Когда они подходили к воротам парка, Виктор Павлович сказал:
– Вот и кончилась наша прогулка, как жалко, что Нескучный сад так невелик. Вы не устали?
– Нет-нет, – сказала она, – я ведь привыкла, много хожу пешком.
То ли она не поняла его слов, то ли сделала вид, что не поняла их.
– Знаете, – сказал он, – почему-то наши с вами встречи всегда зависят от ваших встреч с Людмилой, моих с Петром Лаврентьевичем.
– Да-да, – сказала она. – А как же иначе?
Они вышли из парка, и шум города охватил их, разрушая прелесть молчаливой прогулки. Они вышли на площадь недалеко от того места, где встретились.
Глядя на него снизу вверх, как девочка на взрослого, она сказала:
– Вы, вероятно, теперь особенно чувствуете любовь к своей работе, лаборатории, приборам. Но ведь вы не могли иначе поступить, другой мог бы, а вы не могли. А я плохое рассказала вам, но, мне кажется, всегда лучше знать правду.
– Спасибо, Марья Ивановна, – сказал Штрум, пожимая ей руку. – Спасибо не только за это.
Ему показалось, что ее пальцы дрогнули в его руке.
– Странно, – сказала она, – мы с вами прощаемся почти на том же месте, где встретились.
Он шутливо сказал:
– Недаром древние говорили, – и в конце пребывает начало.

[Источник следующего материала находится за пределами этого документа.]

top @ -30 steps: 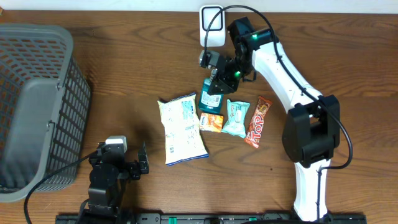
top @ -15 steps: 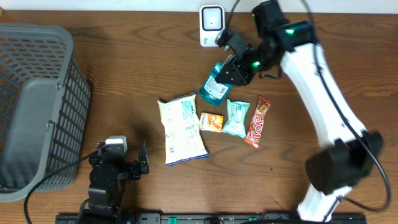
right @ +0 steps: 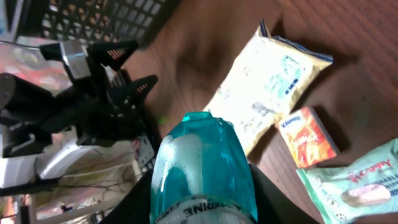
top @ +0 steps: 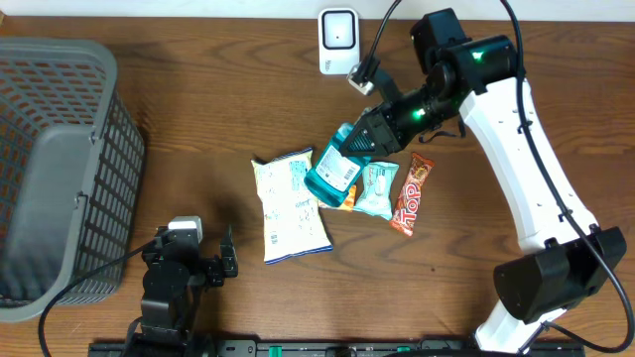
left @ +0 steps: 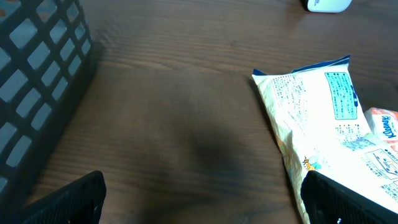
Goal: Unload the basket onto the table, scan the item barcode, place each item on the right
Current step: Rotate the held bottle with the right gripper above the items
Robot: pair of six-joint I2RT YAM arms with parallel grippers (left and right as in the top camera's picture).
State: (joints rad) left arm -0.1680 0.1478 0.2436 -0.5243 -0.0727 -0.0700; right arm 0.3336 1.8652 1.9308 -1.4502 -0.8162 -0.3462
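A dark brown wooden table is seen from above, and its grain is shown running from the left edge across to the right edge. Along the far edge a narrow pale strip is picked up, wall or floor, it cannot be told which. Soft, even light is thrown over the surface. In the left wrist view a dull sheen is caught towards the far edge, and a faint, blurred shadow is laid on the wood nearer in.
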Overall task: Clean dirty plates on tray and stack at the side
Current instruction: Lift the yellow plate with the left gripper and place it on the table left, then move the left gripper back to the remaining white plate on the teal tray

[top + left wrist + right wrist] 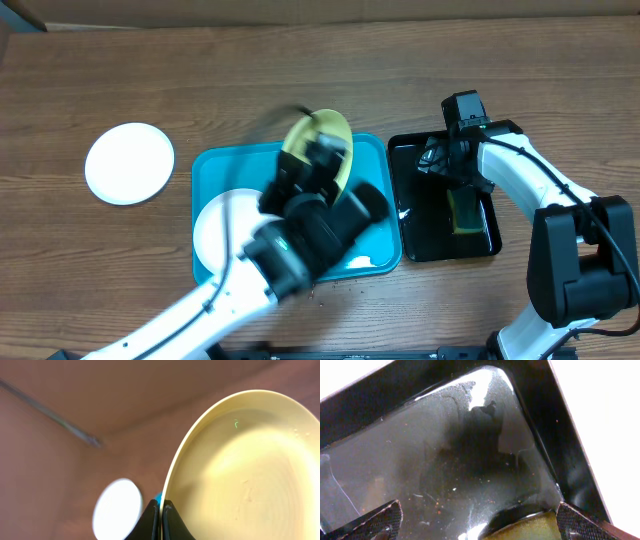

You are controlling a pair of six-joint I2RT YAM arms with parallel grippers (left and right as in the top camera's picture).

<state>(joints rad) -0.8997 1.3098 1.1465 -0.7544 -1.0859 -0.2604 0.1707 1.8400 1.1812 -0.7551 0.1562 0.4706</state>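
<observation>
On the wooden bench the turquoise tray is seen at the centre, and a smaller black tray, wet inside, is set just to its right. One white plate is laid on the bare bench well to the left; it is judged to be the start of the stack. A second white plate is seen in the tray's near left part, partly hidden by the left arm. The pale yellow-green plate is held tilted on edge above the tray's far side, its rim pinched by the narrowly clamped left end effector. No smear can be made out on its face. A sponge is found in the black tray, beneath the right end effector, which is spread wide with nothing held. Two plates are judged to be left, and the tray is crowded by the left arm.
</observation>
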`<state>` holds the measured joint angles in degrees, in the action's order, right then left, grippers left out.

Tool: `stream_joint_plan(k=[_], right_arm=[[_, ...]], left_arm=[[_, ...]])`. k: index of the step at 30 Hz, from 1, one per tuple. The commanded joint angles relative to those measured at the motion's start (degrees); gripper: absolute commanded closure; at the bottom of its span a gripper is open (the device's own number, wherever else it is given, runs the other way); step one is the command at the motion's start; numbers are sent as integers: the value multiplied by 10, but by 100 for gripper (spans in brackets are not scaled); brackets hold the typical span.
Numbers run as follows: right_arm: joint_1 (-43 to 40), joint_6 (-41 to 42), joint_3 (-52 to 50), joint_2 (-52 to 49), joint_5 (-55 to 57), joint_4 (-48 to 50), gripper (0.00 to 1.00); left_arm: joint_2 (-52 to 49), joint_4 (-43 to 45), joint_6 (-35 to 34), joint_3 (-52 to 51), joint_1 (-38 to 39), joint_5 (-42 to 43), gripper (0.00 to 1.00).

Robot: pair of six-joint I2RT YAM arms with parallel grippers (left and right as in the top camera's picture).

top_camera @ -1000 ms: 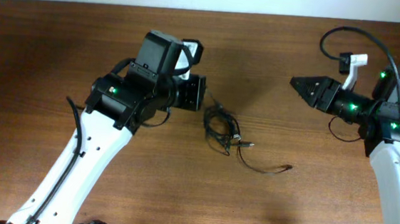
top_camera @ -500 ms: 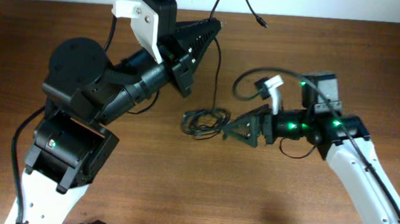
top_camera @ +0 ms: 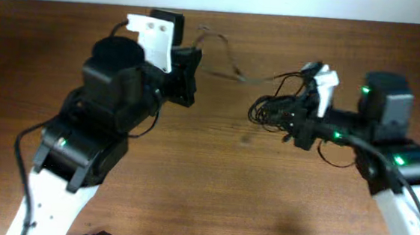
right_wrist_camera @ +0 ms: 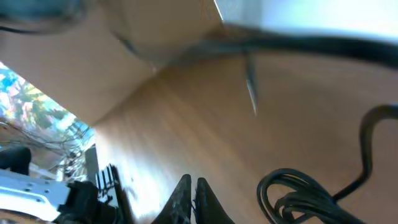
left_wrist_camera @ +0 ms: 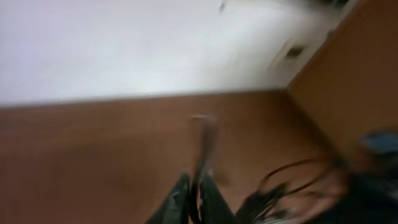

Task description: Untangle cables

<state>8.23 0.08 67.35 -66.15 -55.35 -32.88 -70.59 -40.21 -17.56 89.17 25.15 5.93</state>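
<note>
The cables [top_camera: 269,111] are a tangled bunch of thin black loops at the tip of my right gripper [top_camera: 291,118]. In the right wrist view that gripper [right_wrist_camera: 191,182] is shut, with a thin dark bit pinched between its fingers. The bunch of cables [right_wrist_camera: 298,199] sits just to the right of them. One strand [top_camera: 232,76] runs left from the bunch to my left gripper [top_camera: 195,71]. In the blurred left wrist view, the left gripper [left_wrist_camera: 198,180] is shut on this strand [left_wrist_camera: 205,140], which sticks up past the fingers. The bunch of cables [left_wrist_camera: 292,186] shows at lower right.
The brown wooden table [top_camera: 205,185] ends at a pale wall along its far edge [top_camera: 278,16]. A thicker black robot cable [right_wrist_camera: 323,43] crosses the top of the right wrist view. Both arms lean in over the middle of the table.
The right gripper has shut at the bunch, and the bunch has shifted right and farther back with it. The left arm has lowered, with one strand now stretched between the two grippers.
</note>
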Motion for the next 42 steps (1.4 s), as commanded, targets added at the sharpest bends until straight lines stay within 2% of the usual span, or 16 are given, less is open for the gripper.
stream_joint_plan(k=[1, 2, 3, 4, 5, 9, 12, 17, 25, 29, 31, 33, 38, 39, 40, 42], right_arm=[[0, 50, 40, 37, -16, 10, 96], [0, 78, 47, 38, -16, 10, 96], [-1, 100, 50, 38, -12, 11, 96], [-1, 128, 50, 38, 0, 10, 96], [-1, 158, 50, 33, 37, 6, 96], [-1, 232, 50, 22, 65, 5, 96], [-1, 257, 50, 14, 65, 3, 96], [-9, 352, 50, 14, 15, 16, 96], [-74, 435, 50, 14, -126, 49, 96], [-74, 461, 50, 14, -142, 56, 96], [-74, 474, 50, 14, -153, 58, 96], [-76, 474, 50, 14, -176, 57, 96], [-76, 474, 50, 14, -186, 57, 96], [-76, 474, 50, 14, -186, 57, 96], [-76, 474, 50, 14, -186, 59, 96], [-76, 474, 50, 14, -178, 64, 96]], left_arm=[[-63, -37, -44, -1, -2, 0, 89], [-92, -50, -52, -1, -2, 10, 75], [-120, -58, -53, -1, -2, 30, 24], [-142, -60, -65, -1, -2, 75, 1], [-162, -60, -86, -1, -2, 128, 1], [-171, -122, -69, -1, -2, 143, 1], [-171, -157, 113, -1, -2, 219, 7], [-171, -123, 246, -2, -1, 325, 10], [-176, -32, 288, -31, 49, 439, 24], [-176, -13, 288, -46, 92, 399, 32], [-176, 7, 288, -62, 103, 393, 52], [-176, 15, 288, -66, 103, 364, 100], [-176, -5, 287, -66, 102, 253, 100], [-176, -16, 269, -66, 94, 205, 79], [-176, -23, 248, -66, 80, 172, 66], [-176, -23, 227, -66, 49, 169, 54]])
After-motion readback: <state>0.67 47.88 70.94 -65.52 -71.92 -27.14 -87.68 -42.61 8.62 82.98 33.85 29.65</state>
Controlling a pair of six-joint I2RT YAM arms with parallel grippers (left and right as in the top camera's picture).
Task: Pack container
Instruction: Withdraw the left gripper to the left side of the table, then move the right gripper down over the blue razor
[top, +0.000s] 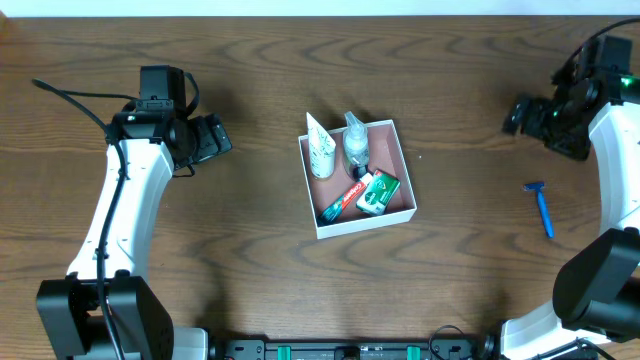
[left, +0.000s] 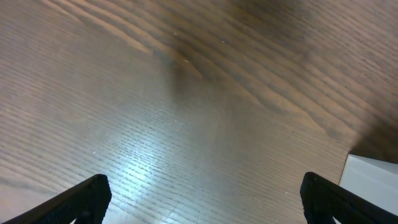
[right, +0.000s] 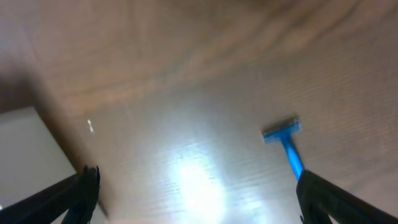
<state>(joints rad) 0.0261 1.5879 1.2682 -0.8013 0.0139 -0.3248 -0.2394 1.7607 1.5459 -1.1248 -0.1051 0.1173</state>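
Note:
The container (top: 405, 179), a square shallow box with white walls and a pinkish inside, sits mid-table. In it lie a white tube (top: 320, 148), a clear bottle (top: 356, 141), a toothpaste tube (top: 342, 201) and a green-and-white soap box (top: 378, 192). A blue razor (top: 541, 206) lies on the table at the right; it also shows in the right wrist view (right: 287, 144). My left gripper (top: 212, 138) is open and empty, left of the container; its corner shows in the left wrist view (left: 373, 177). My right gripper (top: 525, 113) is open and empty, above the razor.
The wood table (top: 250, 270) bears nothing else. The container's wall shows at the left edge of the right wrist view (right: 28, 162).

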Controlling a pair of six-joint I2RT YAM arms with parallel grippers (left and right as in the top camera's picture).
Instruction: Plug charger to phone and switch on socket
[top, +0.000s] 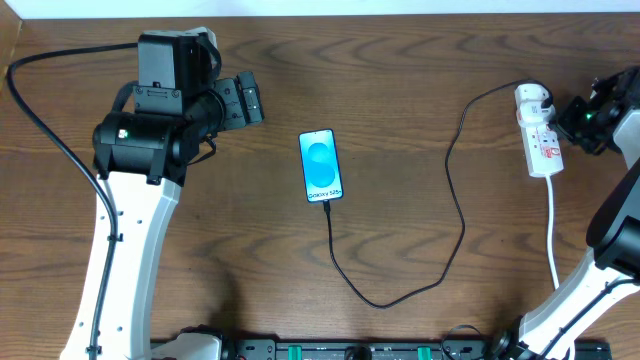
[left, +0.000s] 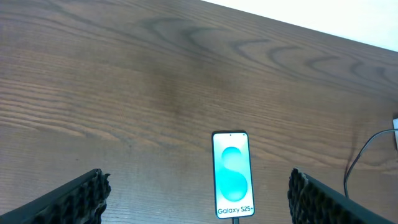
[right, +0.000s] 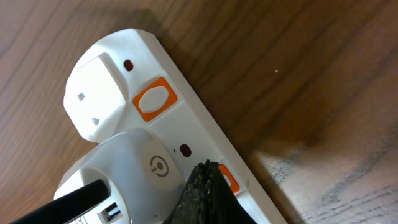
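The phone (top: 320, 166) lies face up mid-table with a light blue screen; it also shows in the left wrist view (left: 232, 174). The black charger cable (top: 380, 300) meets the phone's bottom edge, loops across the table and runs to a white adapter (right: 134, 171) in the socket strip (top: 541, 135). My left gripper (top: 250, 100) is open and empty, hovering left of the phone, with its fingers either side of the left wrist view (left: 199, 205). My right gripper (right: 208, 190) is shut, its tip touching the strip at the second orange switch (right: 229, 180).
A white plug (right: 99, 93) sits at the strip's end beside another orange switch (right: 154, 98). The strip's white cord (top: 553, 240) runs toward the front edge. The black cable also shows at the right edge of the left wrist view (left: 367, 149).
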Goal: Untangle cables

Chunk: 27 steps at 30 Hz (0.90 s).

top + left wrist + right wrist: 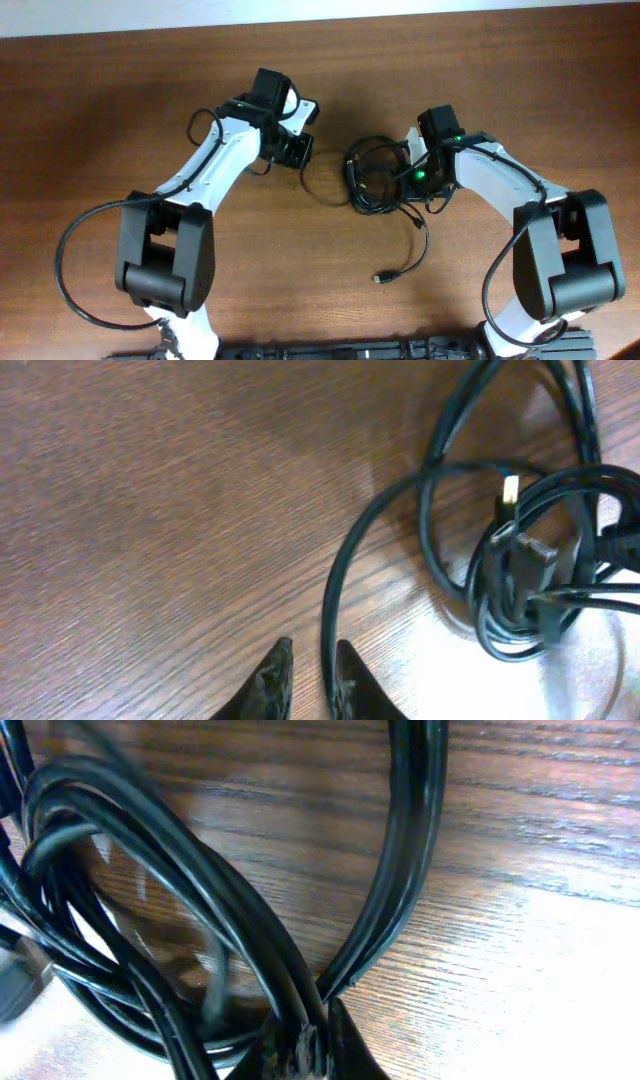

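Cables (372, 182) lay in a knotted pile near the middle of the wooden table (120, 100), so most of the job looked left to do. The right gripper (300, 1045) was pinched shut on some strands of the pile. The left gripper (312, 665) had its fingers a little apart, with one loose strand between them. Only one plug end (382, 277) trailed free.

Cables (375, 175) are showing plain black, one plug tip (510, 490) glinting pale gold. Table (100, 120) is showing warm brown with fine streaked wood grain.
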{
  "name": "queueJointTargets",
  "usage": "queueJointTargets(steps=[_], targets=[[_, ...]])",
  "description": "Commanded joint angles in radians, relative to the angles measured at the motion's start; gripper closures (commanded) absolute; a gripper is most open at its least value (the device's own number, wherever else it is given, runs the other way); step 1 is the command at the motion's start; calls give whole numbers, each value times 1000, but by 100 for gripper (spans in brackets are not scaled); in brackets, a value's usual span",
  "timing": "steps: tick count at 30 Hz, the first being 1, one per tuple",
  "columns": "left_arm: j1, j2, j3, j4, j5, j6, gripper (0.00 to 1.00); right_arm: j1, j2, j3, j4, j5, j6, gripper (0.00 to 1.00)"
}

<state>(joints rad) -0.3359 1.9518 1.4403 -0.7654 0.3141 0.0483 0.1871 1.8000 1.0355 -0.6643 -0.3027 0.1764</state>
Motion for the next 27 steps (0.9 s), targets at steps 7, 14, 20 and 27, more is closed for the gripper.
queueJointTargets(steps=[7,14,20,27], targets=[[10,-35,16,-8,0,-10,85,3,8,-11,-12,45,-9,96],[10,-35,16,-11,41,-10,97,3,8,-11,-11,41,2,96],[10,-35,16,-11,41,-10,98,3,8,-11,-9,42,2,96],[10,-35,16,-26,41,-10,100,3,8,-11,-9,42,2,96]])
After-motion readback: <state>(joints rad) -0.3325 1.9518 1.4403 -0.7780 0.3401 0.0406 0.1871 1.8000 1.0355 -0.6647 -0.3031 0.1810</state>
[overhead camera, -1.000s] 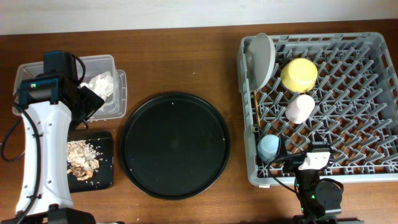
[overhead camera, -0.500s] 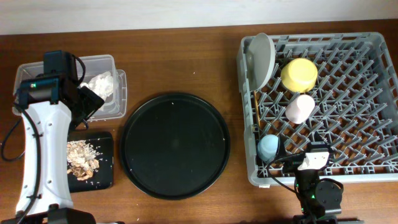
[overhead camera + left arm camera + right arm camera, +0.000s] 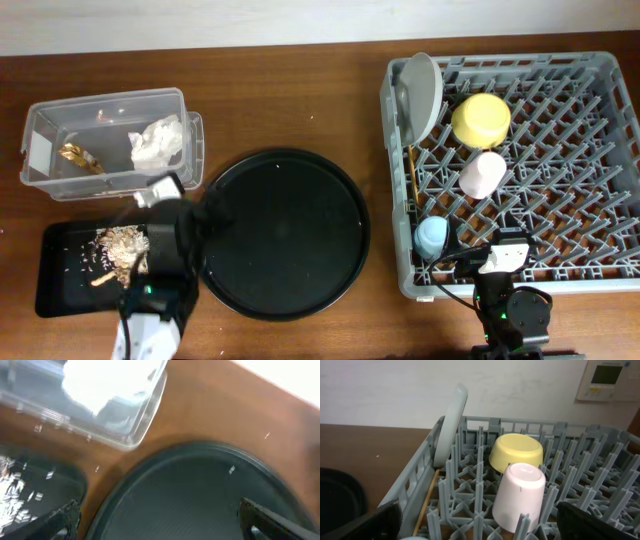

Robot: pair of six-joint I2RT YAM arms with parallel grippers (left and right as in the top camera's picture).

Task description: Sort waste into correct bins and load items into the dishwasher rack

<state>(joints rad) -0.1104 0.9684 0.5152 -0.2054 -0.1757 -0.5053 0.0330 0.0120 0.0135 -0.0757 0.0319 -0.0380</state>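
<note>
The clear tub [image 3: 100, 115] holds the white napkin [image 3: 158, 145] and the brownish-gold wrapper [image 3: 75, 157]. The black tray [image 3: 60, 285] holds food scraps [image 3: 120, 245]. My left gripper [image 3: 205, 215] is open and empty, low between the black tray and the round tray; the left wrist view [image 3: 160, 527] shows the tub [image 3: 130, 435] and napkin [image 3: 100, 385]. The rack [image 3: 590, 150] holds the grey plate [image 3: 423, 93], yellow bowl [image 3: 481, 120], pink cup [image 3: 482, 175], blue cup [image 3: 432, 237] and chopsticks [image 3: 413, 175]. My right gripper [image 3: 510, 250] is open at the rack's front edge, facing the pink cup [image 3: 520, 492] and bowl [image 3: 516, 452].
The large round black tray [image 3: 282, 232] lies mid-table and fills the left wrist view [image 3: 200, 495]. The plate [image 3: 451, 425] stands on edge at the rack's left wall [image 3: 415, 485]. A wall panel [image 3: 607, 377] hangs behind.
My left arm has swung from above the tub down to the front, between the black tray and round tray. The wrapper now shows in the tub. The right arm has not moved.
</note>
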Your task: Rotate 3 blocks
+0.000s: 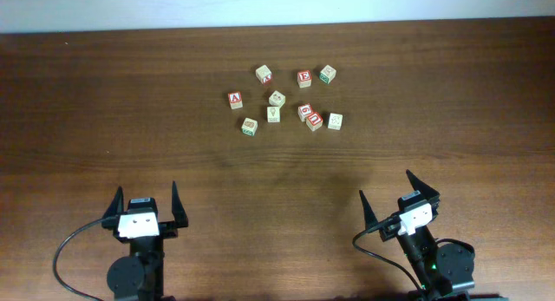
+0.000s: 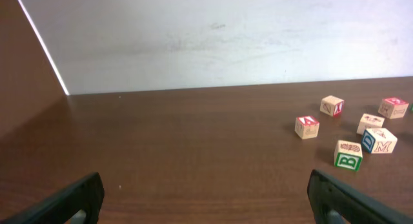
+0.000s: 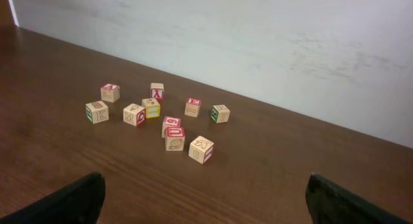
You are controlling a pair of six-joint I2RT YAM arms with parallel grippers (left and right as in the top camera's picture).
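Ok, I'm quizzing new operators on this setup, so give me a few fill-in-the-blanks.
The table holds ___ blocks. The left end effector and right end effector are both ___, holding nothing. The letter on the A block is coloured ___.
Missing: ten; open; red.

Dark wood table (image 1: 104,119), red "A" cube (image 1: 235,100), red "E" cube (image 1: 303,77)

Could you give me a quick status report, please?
Left gripper open, right gripper open, both empty. Blocks clustered far side, untouched. Nothing between grippers and blocks.
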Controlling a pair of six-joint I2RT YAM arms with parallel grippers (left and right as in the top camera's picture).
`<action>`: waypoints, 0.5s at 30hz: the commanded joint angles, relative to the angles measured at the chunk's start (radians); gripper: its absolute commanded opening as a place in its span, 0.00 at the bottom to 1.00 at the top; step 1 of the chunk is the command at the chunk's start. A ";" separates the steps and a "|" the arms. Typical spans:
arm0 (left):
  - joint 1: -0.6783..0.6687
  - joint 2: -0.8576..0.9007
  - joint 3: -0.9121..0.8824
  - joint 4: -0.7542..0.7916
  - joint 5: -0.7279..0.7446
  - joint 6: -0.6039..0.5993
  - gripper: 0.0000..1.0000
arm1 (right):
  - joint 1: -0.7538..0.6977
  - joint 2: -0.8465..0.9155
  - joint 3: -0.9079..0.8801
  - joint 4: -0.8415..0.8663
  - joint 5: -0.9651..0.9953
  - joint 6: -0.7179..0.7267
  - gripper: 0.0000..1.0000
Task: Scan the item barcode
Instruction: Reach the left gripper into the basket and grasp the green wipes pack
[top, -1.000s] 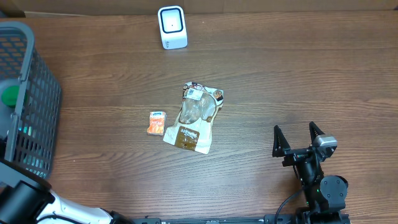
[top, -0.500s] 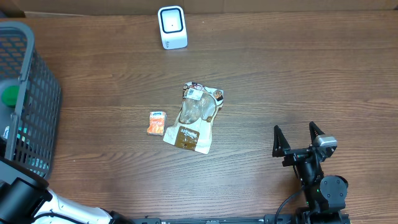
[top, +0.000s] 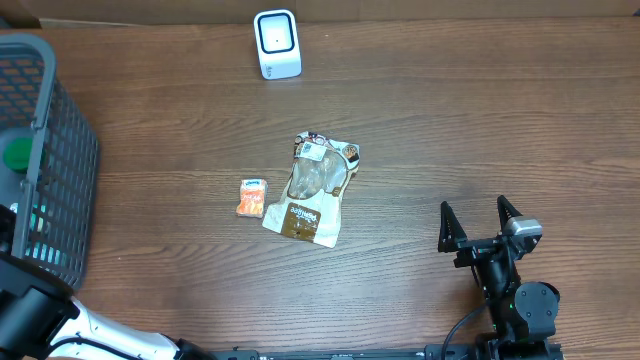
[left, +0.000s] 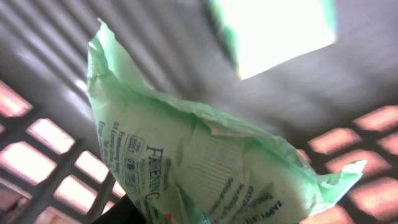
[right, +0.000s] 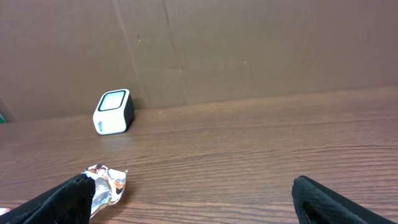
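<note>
The left arm (top: 35, 320) is reaching up from the lower left corner of the overhead view into the wire basket (top: 65, 150), presumably to fetch something to scan. In its wrist view a crumpled green packet (left: 205, 155) is filling the frame with the basket's mesh behind it, so the item is sitting inside the basket. The left fingers (left: 127, 213) are showing only as a dark sliver at the bottom edge, and I cannot tell whether they are gripping the packet.

The right fingers (top: 447, 222) are standing spread wide and holding nothing at the lower right, out of the way. The scanner (top: 277, 43) is facing up at the top centre. A brown pouch (top: 312, 190) and a small orange packet (top: 252, 197) are lying mid-frame, leaving bare worktop (top: 480, 120) around the scanner. The basket's rim looks like the edge to clear.
</note>
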 joint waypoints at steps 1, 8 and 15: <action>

Она наморщила лоб, видимо, вдумываясь в его слова, потом рассмеялась, сказала:
– Не поняла.
Штрум смотрел ей вслед: невысокая, худенькая женщина, из тех, на которых встречные мужчины никогда не оглядываются.
Редко Даренский переживал такие тоскливые недели, как во время своей командировки в калмыцкую степь. Он послал телеграмму фронтовому начальству, что пребывание его на крайнем левом фланге, где царит полное затишье, больше не нужно, что задание свое он выполнил. Но начальство с непонятным Даренскому упорством не отзывало его.
Самыми легкими были часы работы, самым тяжелым было время отдыха.
Кругом был песок, сыпучий, сухой, шуршащий. Была, конечно, жизнь и здесь, – шуршали в песке ящерицы и черепахи, оставляя хвостами следы в песчаной россыпи, росла кое-где хрусткая, под цвет песка, колючка, кружили в воздухе коршуны, высматривая падаль и отбросы, бежали на высоких лапах пауки.
Нищета суровой природы, холодное однообразие ноябрьской бесснежной пустыни, казалось, опустошили людей, – не только быт их, но и мысли были бедны, однообразно тоскливы.
Постепенно Даренский подчинился этому унылому песчаному однообразию. Он всегда был равнодушен к еде, а здесь он постоянно думал об обеде. Кислая болтушка из шрапнельной крупы и моченых помидоров на первое, каша из шрапнельной крупы на второе стали кошмаром его жизни. Сидя в полутемном сарайчике за дощатым столом, залитым лужами супа, глядя на людей, хлебавших из плоских жестяных мисок, он испытывал тоску, хотелось поскорей уйти из столовой, не слышать стука ложек, не ощущать тошнотного запаха. Но он выходил на воздух, и столовая снова влекла к себе, он думал о ней, высчитывал часы до завтрашнего обеда.